Mast cell activation triggers a urothelial inflammatory response mediated by tumor necrosis factor-alpha.

Purpose: Mast cells have been implicated in bladder inflammation and pathogenesis. To determine if mast cell secretion products can modulate urothelial inflammatory responses we developed an in vitro model of mast cell-urothelial cell interactions.

Materials And Methods: Cultures of the immortalized urothelial cell line TEU-2 were incubated in the conditioned medium of mast cell cultures. The urothelial inflammatory response to mast cell secretion products was then determined by quantifying nuclear factor kappaB activity, the expression of endogenous nuclear factor kappaB dependent genes and the protein expression of inflammation markers.

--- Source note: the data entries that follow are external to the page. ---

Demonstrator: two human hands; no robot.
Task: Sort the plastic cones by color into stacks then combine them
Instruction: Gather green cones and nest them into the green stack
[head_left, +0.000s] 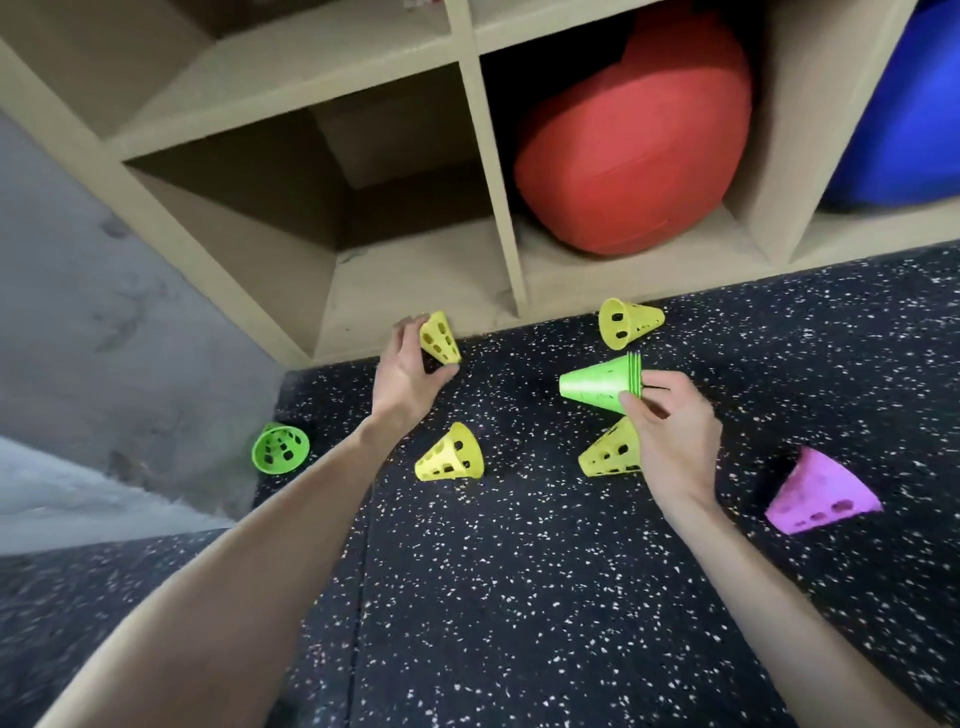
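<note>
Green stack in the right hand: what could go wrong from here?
The right hand pinches the green cone stack only at its rims, so the nested cones could slip apart. The lone green cone lies far left at the mat edge, easily overlooked. The left hand grips a yellow cone; colors might mix.

Floor: black rubber matting flecked with white, a seam running through it.
Wall: grey concrete, blotchy, from 9 to 10 o'clock.
Furniture: beige cubby shelving across 12 o'clock, standing on the floor.
In the cubbies: a red ball at 1 o'clock, a blue ball at 2 o'clock.
Light: soft and even.
</note>
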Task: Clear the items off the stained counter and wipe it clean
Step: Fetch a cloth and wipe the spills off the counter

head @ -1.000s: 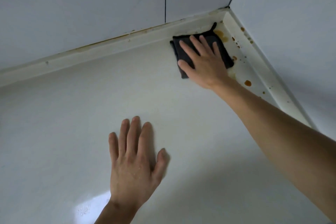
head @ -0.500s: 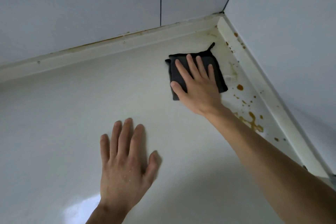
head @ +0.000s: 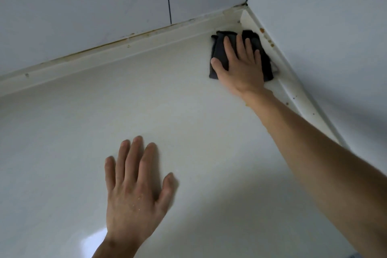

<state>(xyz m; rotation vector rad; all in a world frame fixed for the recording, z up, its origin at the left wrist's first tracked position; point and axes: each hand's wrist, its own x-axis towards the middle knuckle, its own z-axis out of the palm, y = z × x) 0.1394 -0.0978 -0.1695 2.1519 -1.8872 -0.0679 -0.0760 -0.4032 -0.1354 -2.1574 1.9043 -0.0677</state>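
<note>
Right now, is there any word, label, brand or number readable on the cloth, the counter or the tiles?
None: no text shows anywhere.
Dark cloth under the right hand: no tag or print visible.
Counter and wall tiles: plain, only brown stains along the edge.

no text, label, brand, number or sign is being shown that can be read.
</note>
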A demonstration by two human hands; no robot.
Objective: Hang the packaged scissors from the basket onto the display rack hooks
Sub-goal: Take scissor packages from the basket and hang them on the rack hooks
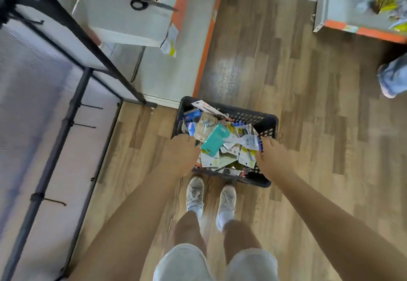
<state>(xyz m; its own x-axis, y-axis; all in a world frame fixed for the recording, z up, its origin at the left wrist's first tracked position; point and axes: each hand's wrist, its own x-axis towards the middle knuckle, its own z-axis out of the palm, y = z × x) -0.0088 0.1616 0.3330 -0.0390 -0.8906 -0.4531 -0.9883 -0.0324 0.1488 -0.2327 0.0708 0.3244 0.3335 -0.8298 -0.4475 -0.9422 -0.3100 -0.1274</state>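
Observation:
A black plastic basket (pixel 267 124) sits low over the wooden floor, just ahead of my feet. It is heaped with several packaged scissors (pixel 208 124) on white cards and a teal pack (pixel 214 141). My left hand (pixel 180 153) grips the basket's left rim and my right hand (pixel 274 154) grips its right rim. The black display rack (pixel 72 106) stands on my left, its thin hooks (pixel 91 106) bare along the post.
A white shelf unit with an orange edge (pixel 204 45) lies ahead, with loose black scissors (pixel 143 2) and snack packets on it. Another orange-edged shelf (pixel 361 30) is at top right. Another person's shoe and jeans leg (pixel 392 78) show at the right edge.

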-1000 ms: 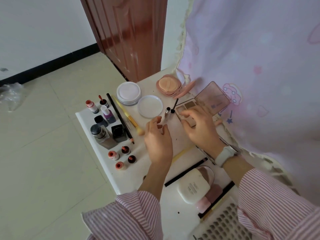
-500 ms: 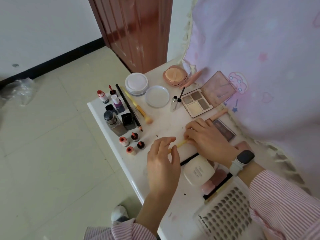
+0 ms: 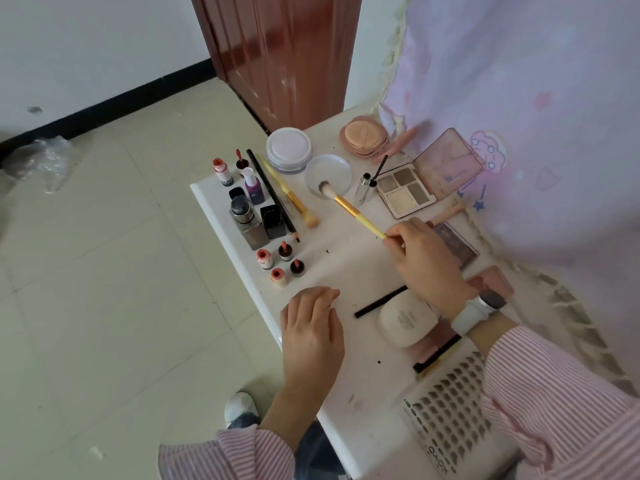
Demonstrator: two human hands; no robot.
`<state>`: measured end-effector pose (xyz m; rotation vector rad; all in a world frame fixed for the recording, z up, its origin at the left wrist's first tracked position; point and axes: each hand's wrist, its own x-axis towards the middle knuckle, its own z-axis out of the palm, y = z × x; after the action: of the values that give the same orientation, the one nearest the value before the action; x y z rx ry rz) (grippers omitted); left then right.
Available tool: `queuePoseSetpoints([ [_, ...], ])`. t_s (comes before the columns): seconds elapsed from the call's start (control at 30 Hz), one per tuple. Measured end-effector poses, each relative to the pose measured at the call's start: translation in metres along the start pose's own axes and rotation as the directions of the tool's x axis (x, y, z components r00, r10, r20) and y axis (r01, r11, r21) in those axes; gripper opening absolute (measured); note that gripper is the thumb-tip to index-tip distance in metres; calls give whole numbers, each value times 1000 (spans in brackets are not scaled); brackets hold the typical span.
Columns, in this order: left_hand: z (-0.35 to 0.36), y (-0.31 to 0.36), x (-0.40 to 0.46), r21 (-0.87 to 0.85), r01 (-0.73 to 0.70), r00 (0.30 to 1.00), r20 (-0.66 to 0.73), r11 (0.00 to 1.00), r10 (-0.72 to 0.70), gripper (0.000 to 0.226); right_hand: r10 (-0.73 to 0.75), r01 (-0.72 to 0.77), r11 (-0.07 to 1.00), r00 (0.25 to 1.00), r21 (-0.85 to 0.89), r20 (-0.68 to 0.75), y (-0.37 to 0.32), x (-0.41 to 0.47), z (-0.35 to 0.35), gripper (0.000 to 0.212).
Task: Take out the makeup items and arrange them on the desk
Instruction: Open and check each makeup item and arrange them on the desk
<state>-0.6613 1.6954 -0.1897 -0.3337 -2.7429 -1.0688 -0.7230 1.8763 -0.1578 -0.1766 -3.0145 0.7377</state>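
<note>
My right hand [image 3: 424, 258] pinches the rear end of a yellow-handled makeup brush [image 3: 349, 209], lifted above the white desk [image 3: 242, 271], its pale bristles over a round clear lid [image 3: 328, 174]. My left hand [image 3: 311, 330] hovers over the desk's near left edge with relaxed fingers, holding nothing. A second yellow brush [image 3: 287, 195] lies beside a black pencil [image 3: 273, 195]. An open eyeshadow palette [image 3: 405, 192] sits at the right, with a mascara tube [image 3: 363, 185] beside it.
Bottles and lipsticks [image 3: 249, 209] stand at the desk's left. A white powder jar [image 3: 289, 148] and pink puff compact [image 3: 363, 135] sit at the far end. A white compact [image 3: 407, 322], a black stick [image 3: 379, 301] and a perforated white basket [image 3: 446, 410] lie near me. A pink curtain [image 3: 519, 98] hangs right.
My right hand has picked the yellow brush up off the desk and swung its bristles toward the clear lid. My left hand drew back toward me.
</note>
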Motion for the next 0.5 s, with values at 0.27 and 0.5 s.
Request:
queuePoseSetpoints([
  [0.27, 10, -8, -4, 217, -116, 993, 43, 969, 110, 32, 29, -25, 999, 996, -47, 84, -34, 17, 26, 22],
  [0.5, 12, -9, -5, 271, -140, 990, 48, 952, 132, 31, 0, 0, 1000, 999, 3, 36, -31, 13, 19, 20],
])
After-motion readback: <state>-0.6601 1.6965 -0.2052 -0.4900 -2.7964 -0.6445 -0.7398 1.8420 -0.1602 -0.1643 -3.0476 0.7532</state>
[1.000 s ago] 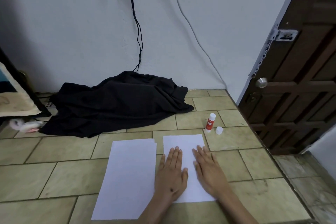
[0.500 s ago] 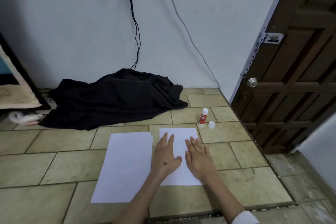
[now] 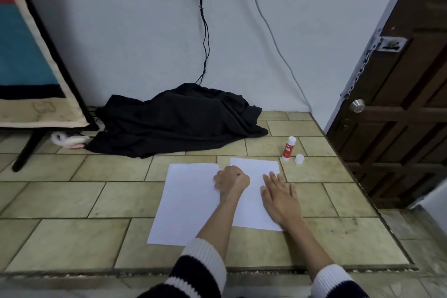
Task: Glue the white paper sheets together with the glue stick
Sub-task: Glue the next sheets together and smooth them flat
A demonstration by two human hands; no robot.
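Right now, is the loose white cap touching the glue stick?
Apart. The head view shows a strip of bare tile between the white cap and the base of the upright glue stick; the cap stands to its right.

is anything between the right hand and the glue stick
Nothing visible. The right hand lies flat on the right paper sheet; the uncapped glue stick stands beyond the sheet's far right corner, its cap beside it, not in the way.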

Results: Conditioned medium from RBL-2H3 mast cells induced a 4-fold increase in TEU-2 nuclear factor kappaB activity that was independent of the activation state of the mast cells. In contrast, ribonuclease protection assays revealed that the nuclear factor kappaB dependent transcripts tumor necrosis factor-alpha (TNF-alpha), interleukin (IL) 8 and 1beta, and intracellular adhesion molecule 1 (ICAM-1) were induced by mast cell conditioned medium in a manner that strictly depended on mast cell activation (antigen challenge of IgE sensitized RBL-2H3 cells). The dependence on mast cell activation was confirmed by the observation that IL-8 secretion and ICAM-1 protein expression in TEU-2 cultures were induced only by conditioned medium of stimulated RBL-2H3 cells The induction of TEU-2 IL-8 secretion and ICAM-1 expression by mast cell conditioned medium could be blocked by an anti-TNF-alpha antibody or the cysteine protease inhibitor N-acetyl-leucinyl-leucinyl-norleucinal.

Conclusions: Our data support the hypothesis that mast cells may participate in bladder inflammation. Furthermore, TNF-alpha acting via the nuclear factor kappaB signaling pathway may be a mediator of the urothelial response to mast cell secretion products.